## Work item
Every line below between the line holding "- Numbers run" and the line holding "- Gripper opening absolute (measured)", inclusive, should be repeated exactly, and all other lines omitted.

## The data
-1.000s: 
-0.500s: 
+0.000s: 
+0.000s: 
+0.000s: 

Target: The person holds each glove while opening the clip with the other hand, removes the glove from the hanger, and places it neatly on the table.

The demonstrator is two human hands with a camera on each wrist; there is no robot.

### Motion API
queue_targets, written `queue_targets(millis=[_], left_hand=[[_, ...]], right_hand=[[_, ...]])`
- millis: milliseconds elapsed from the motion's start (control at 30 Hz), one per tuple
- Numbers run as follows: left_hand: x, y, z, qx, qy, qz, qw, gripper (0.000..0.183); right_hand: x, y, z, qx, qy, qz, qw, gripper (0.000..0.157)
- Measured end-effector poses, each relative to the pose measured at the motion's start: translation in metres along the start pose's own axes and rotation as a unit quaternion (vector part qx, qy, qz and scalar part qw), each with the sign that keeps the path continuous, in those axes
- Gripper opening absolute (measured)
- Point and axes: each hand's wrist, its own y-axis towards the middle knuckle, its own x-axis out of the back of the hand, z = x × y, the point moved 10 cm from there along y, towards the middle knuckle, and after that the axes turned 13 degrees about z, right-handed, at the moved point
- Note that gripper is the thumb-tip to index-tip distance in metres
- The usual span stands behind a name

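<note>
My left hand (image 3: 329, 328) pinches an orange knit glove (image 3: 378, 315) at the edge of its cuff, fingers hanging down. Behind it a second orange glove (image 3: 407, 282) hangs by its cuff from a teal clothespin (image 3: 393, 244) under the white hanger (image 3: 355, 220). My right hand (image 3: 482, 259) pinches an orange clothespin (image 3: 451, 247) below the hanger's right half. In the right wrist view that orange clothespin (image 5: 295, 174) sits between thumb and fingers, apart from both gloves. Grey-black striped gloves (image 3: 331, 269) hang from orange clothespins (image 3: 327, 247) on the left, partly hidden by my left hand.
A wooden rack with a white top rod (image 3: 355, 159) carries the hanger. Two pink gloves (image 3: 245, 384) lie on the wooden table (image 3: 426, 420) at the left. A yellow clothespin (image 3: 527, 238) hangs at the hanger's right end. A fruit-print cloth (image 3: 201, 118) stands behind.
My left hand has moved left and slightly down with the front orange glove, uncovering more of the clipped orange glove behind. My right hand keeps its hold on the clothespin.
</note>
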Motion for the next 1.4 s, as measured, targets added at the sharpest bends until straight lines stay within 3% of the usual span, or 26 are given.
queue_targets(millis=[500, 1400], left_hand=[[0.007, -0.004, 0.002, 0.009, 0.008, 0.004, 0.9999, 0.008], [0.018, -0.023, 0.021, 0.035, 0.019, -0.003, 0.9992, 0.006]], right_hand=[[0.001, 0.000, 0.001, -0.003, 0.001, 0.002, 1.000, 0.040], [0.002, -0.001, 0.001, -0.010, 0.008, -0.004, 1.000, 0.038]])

## The answer
- Numbers run as follows: left_hand: x, y, z, qx, qy, qz, qw, gripper (0.000..0.183); right_hand: x, y, z, qx, qy, qz, qw, gripper (0.000..0.157)
- Measured end-effector poses, each relative to the pose measured at the motion's start: translation in metres along the start pose's own axes and rotation as a unit quaternion (vector part qx, qy, qz and scalar part qw), each with the sign that keeps the path continuous, in those axes
- Gripper opening absolute (measured)

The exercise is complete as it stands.